La perspective comparative aide donc dans ce travail à la compréhension, et à la distanciation. La reconnaissance des différents types de comique présents dans le passage permet de réactiver des notions encore mal maîtrisées. Quant à l’approche comparative avec un texte classique, au niveau des personnages, elle prouve comment un texte issu du Moyen Âge s’adapte parfaitement à cette étude.

1.3 Le mélange des genres

Puis, je les amène à prendre en considération les genres, en observant les éventuels différents types de texte, notion que nous avions déjà travaillée. Les élèves n’ayant pas eu le réflexe de reconnaître les octosyllabes rimés, j’attire leur attention sur la tirade du crieur du vin, et je leur relis ce passage. Surpris soudain par la proximité d’un langage poétique à côté d’un langage familier, voire argotique, je leur fais remarquer le mélange des registres, à rapprocher de l’esthétique baroque étudiée deux semaines plutôt. Nous relisons le cri du vin, et je tente ensuite de leur faire entendre la langue du vin (par un relevé du lexique) et la tentative d’enivrer l’auditeur par le vin de la langue (effets prosodiques : musicalité par les différents rythmes et sons par assonances et allitérations, et métaphore). Les élèves sont assez stupéfaits par cette corrélation ; l’un d’entre eux demande même : — « Mais il l’a fait exprès, vraiment, Madame ? ». Je leur fais remarquer que la publicité aujourd’hui ne fait pas autre chose que ce cri du vin : sous couvert de slogan, ou d’image se voulant métaphorique et poétique, leur publicité favorite ne cherche qu’à leur faire acheter un produit dont la qualité pouvait également, laisser à désirer. Ils peuvent aisément illustrer mes propos. Nous pouvons ainsi conclure sur la beauté et la particularité esthétique de cet extrait, qui passe d’un registre familier et comique avec l’utilisation d’insultes, à un registre lyrique avec la poésie du cri. Nous évoquons alors la confusion des genres théâtral et poétique dans cette pièce de Bodel du tout début du XIIIème

siècle, au sein de laquelle sacré et profane se mêlent, tout comme des sujets sérieux et triviaux. A la fin, un peu d’histoire littéraire s’intègre à mes propos, en abordant rapidement le ménestrel picard qu’était Jean Bodel, qui rédige ici le premier miracle dramatisé160 que nous ayons à ce jour

conservé. Je leur présente des notions qu’ils n’avaient pas l’habitude de manier : le support manuscrit, la transmission aléatoire de la littérature médiévale, et l’importance des jongleurs- ménestrels dans cette transmission écrite d’œuvres appartenant à la culture orale.

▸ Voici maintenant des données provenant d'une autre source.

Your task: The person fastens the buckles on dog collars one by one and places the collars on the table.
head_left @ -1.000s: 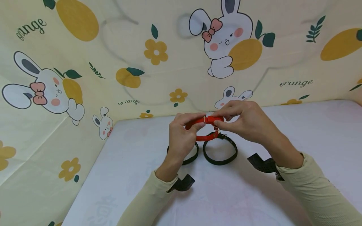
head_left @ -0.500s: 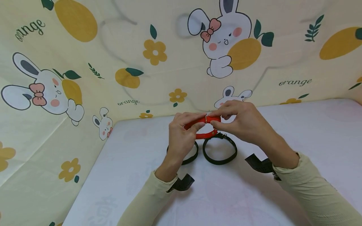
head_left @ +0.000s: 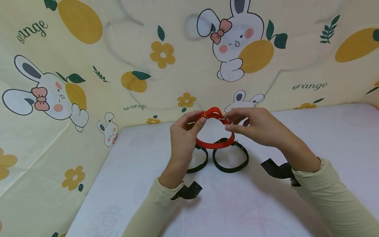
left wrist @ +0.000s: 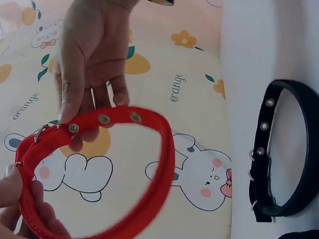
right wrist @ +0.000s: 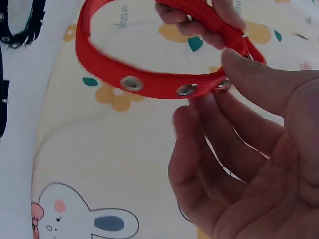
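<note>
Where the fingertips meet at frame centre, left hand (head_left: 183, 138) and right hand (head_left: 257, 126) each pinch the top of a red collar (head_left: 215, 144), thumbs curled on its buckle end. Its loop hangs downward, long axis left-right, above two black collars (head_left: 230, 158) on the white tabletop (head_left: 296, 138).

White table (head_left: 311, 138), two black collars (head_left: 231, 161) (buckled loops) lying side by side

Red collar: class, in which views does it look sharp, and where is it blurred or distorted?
Head view: the red collar is small but fairly sharp under even light, the backdrop bowed by the wide lens. Left wrist view: its lower loop smears. Right wrist view: the right hand looms large and soft.
</note>
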### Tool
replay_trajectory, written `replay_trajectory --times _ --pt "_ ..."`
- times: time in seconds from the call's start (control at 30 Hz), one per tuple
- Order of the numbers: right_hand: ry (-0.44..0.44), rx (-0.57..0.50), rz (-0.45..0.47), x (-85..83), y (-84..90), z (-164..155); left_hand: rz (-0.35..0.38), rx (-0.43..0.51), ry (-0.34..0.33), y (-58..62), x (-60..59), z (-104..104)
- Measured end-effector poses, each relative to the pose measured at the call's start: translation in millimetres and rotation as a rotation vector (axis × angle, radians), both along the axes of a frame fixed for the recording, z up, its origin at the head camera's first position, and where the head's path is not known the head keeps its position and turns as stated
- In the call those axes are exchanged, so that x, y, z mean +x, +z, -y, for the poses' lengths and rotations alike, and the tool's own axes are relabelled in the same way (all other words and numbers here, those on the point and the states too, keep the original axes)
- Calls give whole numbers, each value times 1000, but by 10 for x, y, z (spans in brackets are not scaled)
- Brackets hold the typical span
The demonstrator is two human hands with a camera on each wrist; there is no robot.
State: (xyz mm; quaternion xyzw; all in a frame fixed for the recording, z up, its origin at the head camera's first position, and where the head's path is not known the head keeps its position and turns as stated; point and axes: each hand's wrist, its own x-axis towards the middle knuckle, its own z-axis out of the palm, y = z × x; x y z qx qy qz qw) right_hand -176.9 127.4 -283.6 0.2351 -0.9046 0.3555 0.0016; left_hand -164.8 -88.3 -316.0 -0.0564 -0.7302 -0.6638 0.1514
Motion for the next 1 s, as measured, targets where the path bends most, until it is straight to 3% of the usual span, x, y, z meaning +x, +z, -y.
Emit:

Loin des règles classiques de la seconde moitié du XVIIème siècle étudiée en cours, Jean Bodel témoigne de la liberté d’écriture en termes de mélange de registres et de genres qu’il mêle à foison pour rendre vivante et attrayante sa pièce, faite pour être jouée, et en aucun cas lue. Un rapport est établi avec le baroque, repéré dans la pièce de Corneille. La notion de genre peut être maniée, ici, par les élèves dans un perspective respectant les attendus des programmes –les reconnaître par leurs caractéristiques–.

1.4 Le potentiel d’actualisation

La suite de la mise en perspective de la tirade de Matamore, se poursuit avec les représentations des youtubeurs, et le visionnage d’une vidéo de Norman intitulée « Dîners de famille ». La logique progressive de la séance leur apparait évidente lors du débat ; la motivation à témoigner de leur propre vision du phénomène en évoquant un élément familier permet de donner, à coup sûr, au texte médiéval un ancrage dans leur bibliothèque intérieure.